For those of us who aren't professional bakers, walking through a bakery can remind us of taking a stroll through an art gallery — we spend just as much time in awe of all the bakers' artistry as we do drooling over the confections. Mountains of intricately piped buttercream are usually the star of the show as their vibrant colors and seamless designs have us asking ourselves, "How did they do that?" But you'll be glad to know that as incredibly detailed and elaborate as the piped frosting may appear, there's often a fairly simple tip or trick behind the look.

To impress guests at your next function or if you just want to improve your cupcake decorating skills, creating frosting hydrangeas on your next batch of cakes is a deceptively simple way to achieve elegance and detail. The first thing you'll want to ensure before trying out this technique is that you have a large closed-star tip — such as a Wilton 2D piping tip — on hand. This is how you'll get that classic hydrangea petal shape.

Now, the real secret here is to create a two-toned icing by first spreading the walls of your piping bag with a layer of whichever shade of frosting you'd like your hydrangeas to be. Next, fill the center of the bag with white frosting. When the icing is dolloped around the cupcake, it will appear as if the flowers have a white center that flawlessly blends into a bright, colorful outer edge.

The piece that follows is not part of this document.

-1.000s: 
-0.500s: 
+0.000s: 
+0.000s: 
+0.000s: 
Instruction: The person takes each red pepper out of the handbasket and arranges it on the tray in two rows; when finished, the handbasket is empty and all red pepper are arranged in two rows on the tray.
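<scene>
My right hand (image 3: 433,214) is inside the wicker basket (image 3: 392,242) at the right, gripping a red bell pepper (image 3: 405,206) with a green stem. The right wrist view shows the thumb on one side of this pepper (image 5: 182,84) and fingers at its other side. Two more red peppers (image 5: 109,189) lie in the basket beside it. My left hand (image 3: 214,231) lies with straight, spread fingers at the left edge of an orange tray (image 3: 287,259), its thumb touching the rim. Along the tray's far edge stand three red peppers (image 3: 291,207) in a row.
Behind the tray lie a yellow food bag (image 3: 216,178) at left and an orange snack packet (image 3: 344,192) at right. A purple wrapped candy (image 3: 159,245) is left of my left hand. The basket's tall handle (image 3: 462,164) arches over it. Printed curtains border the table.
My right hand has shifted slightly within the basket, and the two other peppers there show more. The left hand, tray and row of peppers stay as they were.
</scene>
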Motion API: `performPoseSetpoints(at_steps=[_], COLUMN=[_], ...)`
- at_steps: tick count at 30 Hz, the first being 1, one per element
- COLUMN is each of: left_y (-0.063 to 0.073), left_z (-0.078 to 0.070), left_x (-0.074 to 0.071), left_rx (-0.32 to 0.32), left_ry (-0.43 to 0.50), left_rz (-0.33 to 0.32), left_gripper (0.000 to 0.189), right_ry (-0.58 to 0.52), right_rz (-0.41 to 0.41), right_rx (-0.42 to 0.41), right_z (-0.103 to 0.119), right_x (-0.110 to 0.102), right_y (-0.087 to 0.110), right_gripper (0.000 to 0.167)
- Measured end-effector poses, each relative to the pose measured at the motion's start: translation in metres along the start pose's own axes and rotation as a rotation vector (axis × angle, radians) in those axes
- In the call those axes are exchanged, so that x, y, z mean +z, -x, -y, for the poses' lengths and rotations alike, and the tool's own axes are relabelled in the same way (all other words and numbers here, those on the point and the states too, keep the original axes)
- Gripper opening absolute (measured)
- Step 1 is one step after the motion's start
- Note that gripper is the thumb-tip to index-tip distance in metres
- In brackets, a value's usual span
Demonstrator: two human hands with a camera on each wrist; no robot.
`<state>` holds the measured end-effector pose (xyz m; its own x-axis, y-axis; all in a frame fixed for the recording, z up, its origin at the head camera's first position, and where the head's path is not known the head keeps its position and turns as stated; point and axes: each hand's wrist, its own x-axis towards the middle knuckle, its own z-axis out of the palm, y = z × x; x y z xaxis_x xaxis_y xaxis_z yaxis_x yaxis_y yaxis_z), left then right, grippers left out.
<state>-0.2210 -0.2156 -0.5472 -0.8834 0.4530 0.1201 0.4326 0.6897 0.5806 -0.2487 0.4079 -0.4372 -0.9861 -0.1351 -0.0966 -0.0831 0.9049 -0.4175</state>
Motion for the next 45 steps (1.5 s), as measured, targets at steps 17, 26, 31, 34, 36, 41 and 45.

Other methods of creating frosting hydrangeas

Another technique to try is to start by laying out a piece of plastic wrap on the counter. Take a shade of purple, pink, or blue frosting, and spread it out into an even layer along the plastic wrap. Next, spread a thicker layer of white frosting down the center, being mindful not to mix the two shades too much. Fold the icing and plastic wrap in half to create a roll shape and wrap up the excess plastic. Cut off one end of the plastic and place the roll inside a piping bag with the tip already in it. Now, simply pipe small petals around the cake, making sure to add several layers of dollops.

Alternatively, you can opt to forgo the white icing and simply fill your piping bag with two shades of hydrangea-colored frosting side by side — this will create the effect of multi-dimensional petals. Whichever method you choose to pipe your petals, be sure not to overfill the bag for optimal control, and try to keep pushing the buttercream down so it doesn't build up at the top. Perhaps most importantly, try not to over-mix and over-work the frosting when you're making it. Over-whipped frosting can create air bubbles that will look like little holes in the petals, so ensure everything is as smooth as possible before piping.